**EXERCISE GOAL**
The required output is the full listing below, reproduced word for word.

**STORED DATA**
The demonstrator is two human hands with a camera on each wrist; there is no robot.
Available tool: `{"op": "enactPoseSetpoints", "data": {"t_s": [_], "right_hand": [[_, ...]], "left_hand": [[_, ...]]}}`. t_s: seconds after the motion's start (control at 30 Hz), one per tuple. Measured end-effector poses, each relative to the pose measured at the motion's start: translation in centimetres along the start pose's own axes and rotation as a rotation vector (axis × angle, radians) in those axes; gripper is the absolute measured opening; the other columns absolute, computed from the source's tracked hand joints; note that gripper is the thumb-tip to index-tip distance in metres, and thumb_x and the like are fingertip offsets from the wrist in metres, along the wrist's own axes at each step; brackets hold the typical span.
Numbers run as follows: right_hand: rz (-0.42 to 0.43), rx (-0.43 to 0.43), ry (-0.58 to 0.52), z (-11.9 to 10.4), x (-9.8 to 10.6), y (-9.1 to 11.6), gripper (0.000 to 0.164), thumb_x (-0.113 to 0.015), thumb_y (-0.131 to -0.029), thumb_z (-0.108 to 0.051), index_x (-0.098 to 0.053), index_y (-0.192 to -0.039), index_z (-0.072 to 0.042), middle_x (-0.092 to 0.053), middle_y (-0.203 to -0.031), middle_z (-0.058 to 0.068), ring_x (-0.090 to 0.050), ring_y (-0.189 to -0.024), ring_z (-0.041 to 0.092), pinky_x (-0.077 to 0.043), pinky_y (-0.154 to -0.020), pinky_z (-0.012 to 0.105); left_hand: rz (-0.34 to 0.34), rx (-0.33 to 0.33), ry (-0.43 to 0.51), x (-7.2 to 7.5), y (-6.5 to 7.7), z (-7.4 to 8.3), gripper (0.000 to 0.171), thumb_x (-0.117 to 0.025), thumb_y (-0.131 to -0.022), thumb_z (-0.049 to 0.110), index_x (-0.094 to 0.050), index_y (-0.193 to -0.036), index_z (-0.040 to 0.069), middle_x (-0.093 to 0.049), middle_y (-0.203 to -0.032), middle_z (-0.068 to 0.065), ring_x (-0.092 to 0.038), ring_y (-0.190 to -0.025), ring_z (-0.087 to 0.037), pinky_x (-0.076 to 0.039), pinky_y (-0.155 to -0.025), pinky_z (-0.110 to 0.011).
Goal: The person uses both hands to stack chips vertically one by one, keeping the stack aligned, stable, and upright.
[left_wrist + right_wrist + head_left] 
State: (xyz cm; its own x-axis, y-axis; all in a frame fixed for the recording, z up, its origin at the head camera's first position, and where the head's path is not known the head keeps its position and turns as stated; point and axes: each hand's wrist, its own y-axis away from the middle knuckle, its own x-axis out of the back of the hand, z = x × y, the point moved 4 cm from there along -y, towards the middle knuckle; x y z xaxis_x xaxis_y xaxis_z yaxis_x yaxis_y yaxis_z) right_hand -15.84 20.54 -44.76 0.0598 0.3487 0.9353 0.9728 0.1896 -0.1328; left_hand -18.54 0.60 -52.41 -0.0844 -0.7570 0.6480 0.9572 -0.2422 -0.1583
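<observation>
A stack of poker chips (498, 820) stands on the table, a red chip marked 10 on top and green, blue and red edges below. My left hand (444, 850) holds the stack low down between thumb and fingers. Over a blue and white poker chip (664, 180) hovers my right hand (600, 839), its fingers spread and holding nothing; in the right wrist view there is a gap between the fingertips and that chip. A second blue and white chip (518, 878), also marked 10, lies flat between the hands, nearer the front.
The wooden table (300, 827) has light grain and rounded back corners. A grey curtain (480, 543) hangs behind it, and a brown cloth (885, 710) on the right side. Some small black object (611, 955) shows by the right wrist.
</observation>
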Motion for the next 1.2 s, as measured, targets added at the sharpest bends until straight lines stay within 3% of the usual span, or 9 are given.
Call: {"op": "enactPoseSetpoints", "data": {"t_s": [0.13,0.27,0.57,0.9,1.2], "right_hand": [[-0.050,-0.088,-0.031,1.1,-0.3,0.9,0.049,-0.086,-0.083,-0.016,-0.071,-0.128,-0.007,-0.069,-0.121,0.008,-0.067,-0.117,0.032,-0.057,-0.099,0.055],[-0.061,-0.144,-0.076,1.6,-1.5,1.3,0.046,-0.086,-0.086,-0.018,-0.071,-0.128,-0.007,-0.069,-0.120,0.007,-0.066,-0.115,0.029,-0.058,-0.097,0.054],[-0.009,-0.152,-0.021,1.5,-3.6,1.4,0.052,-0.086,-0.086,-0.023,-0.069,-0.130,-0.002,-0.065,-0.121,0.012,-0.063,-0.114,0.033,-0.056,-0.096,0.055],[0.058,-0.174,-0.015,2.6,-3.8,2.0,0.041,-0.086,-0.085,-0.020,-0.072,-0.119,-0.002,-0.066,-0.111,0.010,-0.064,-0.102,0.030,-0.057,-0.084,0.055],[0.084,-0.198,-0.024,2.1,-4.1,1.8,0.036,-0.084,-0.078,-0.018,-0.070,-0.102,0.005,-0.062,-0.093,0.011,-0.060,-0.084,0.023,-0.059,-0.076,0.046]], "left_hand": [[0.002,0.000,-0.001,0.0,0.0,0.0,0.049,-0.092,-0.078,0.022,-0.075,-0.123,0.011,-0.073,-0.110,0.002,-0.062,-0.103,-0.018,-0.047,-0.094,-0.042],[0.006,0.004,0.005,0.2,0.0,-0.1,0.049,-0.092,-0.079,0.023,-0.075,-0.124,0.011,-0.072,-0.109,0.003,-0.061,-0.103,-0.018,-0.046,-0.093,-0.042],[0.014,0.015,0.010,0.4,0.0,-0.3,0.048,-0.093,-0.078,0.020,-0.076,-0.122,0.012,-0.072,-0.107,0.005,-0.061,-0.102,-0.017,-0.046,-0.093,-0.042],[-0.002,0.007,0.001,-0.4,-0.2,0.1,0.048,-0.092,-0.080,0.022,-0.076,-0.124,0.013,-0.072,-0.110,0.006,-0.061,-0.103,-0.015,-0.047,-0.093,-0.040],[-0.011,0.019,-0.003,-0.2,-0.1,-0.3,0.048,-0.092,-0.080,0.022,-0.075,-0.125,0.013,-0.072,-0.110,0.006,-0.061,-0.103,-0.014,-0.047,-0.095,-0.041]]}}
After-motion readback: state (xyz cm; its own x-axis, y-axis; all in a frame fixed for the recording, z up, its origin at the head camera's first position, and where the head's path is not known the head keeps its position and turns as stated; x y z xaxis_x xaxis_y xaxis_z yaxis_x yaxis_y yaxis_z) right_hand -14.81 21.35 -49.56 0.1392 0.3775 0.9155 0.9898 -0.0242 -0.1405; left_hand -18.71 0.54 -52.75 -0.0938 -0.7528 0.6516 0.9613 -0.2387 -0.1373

**TASK OUTPUT**
The demonstrator is two human hands with a camera on each wrist; there is no robot.
Available tool: `{"op": "enactPoseSetpoints", "data": {"t_s": [_], "right_hand": [[_, ...]], "left_hand": [[_, ...]]}}`. t_s: seconds after the motion's start (control at 30 Hz), one per tuple. Measured end-effector poses, each relative to the pose measured at the motion's start: translation in centimetres along the start pose's own axes and rotation as a rotation vector (axis × angle, radians) in those axes; gripper is the absolute measured opening; the other columns absolute, computed from the source's tracked hand joints; note that gripper is the thumb-tip to index-tip distance in metres, and thumb_x and the like are fingertip offsets from the wrist in metres, along the wrist's own axes at each step; brackets hold the typical span.
Numbers run as follows: right_hand: rz (-0.42 to 0.43), rx (-0.43 to 0.43), ry (-0.58 to 0.52), z (-11.9 to 10.4), x (-9.8 to 10.6), y (-9.1 to 11.6), gripper (0.000 to 0.164), thumb_x (-0.113 to 0.015), thumb_y (-0.131 to -0.029), thumb_z (-0.108 to 0.051), index_x (-0.098 to 0.053), index_y (-0.192 to -0.039), index_z (-0.072 to 0.042), middle_x (-0.092 to 0.053), middle_y (-0.203 to -0.031), middle_z (-0.058 to 0.068), ring_x (-0.090 to 0.050), ring_y (-0.189 to -0.024), ring_z (-0.041 to 0.092), pinky_x (-0.077 to 0.043), pinky_y (-0.154 to -0.020), pinky_z (-0.012 to 0.105); left_hand: rz (-0.34 to 0.34), rx (-0.33 to 0.33), ry (-0.43 to 0.51), x (-7.2 to 7.5), y (-6.5 to 7.7), z (-7.4 to 8.3), gripper (0.000 to 0.171), thumb_x (-0.117 to 0.025), thumb_y (-0.131 to -0.022), thumb_z (-0.049 to 0.110), index_x (-0.094 to 0.050), index_y (-0.193 to -0.036), index_z (-0.040 to 0.069), middle_x (-0.093 to 0.049), middle_y (-0.203 to -0.032), middle_z (-0.068 to 0.065), ring_x (-0.092 to 0.038), ring_y (-0.190 to -0.025), ring_z (-0.087 to 0.037), pinky_x (-0.076 to 0.039), pinky_y (-0.155 to -0.025), pinky_z (-0.110 to 0.011).
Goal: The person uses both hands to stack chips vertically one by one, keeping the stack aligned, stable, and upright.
[left_wrist + right_wrist + head_left] 
State: (xyz cm; its own x-axis, y-axis; all in a frame fixed for the recording, z up, its origin at the head camera's first position, and where the head's path is not known the head keeps its position and turns as stated; point and axes: each hand's wrist, its own y-axis away from the middle knuckle, its own x-axis out of the back of the hand, z = x × y, the point moved 4 cm from there along -y, towards the middle knuckle; x y z xaxis_x xaxis_y xaxis_z yaxis_x yaxis_y yaxis_z) right_hand -15.84 20.54 -44.76 0.0598 0.3487 0.9353 0.9728 0.1896 -0.1328; left_hand -18.54 0.60 -52.41 -0.0844 -0.7570 0.6480 0.9572 -0.2422 -0.1583
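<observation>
A stack of poker chips (498, 820) stands on the table, a red chip marked 10 on top and green, blue and red edges below. My left hand (444, 850) holds the stack low down between thumb and fingers. Over a blue and white poker chip (664, 180) hovers my right hand (600, 839), its fingers spread and holding nothing; in the right wrist view there is a gap between the fingertips and that chip. A second blue and white chip (518, 878), also marked 10, lies flat between the hands, nearer the front.
The wooden table (300, 827) has light grain and rounded back corners. A grey curtain (480, 543) hangs behind it, and a brown cloth (885, 710) on the right side. Some small black object (611, 955) shows by the right wrist.
</observation>
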Motion for the next 1.2 s, as measured, targets added at the sharpest bends until straight lines stay within 3% of the usual span, or 9 are given.
Call: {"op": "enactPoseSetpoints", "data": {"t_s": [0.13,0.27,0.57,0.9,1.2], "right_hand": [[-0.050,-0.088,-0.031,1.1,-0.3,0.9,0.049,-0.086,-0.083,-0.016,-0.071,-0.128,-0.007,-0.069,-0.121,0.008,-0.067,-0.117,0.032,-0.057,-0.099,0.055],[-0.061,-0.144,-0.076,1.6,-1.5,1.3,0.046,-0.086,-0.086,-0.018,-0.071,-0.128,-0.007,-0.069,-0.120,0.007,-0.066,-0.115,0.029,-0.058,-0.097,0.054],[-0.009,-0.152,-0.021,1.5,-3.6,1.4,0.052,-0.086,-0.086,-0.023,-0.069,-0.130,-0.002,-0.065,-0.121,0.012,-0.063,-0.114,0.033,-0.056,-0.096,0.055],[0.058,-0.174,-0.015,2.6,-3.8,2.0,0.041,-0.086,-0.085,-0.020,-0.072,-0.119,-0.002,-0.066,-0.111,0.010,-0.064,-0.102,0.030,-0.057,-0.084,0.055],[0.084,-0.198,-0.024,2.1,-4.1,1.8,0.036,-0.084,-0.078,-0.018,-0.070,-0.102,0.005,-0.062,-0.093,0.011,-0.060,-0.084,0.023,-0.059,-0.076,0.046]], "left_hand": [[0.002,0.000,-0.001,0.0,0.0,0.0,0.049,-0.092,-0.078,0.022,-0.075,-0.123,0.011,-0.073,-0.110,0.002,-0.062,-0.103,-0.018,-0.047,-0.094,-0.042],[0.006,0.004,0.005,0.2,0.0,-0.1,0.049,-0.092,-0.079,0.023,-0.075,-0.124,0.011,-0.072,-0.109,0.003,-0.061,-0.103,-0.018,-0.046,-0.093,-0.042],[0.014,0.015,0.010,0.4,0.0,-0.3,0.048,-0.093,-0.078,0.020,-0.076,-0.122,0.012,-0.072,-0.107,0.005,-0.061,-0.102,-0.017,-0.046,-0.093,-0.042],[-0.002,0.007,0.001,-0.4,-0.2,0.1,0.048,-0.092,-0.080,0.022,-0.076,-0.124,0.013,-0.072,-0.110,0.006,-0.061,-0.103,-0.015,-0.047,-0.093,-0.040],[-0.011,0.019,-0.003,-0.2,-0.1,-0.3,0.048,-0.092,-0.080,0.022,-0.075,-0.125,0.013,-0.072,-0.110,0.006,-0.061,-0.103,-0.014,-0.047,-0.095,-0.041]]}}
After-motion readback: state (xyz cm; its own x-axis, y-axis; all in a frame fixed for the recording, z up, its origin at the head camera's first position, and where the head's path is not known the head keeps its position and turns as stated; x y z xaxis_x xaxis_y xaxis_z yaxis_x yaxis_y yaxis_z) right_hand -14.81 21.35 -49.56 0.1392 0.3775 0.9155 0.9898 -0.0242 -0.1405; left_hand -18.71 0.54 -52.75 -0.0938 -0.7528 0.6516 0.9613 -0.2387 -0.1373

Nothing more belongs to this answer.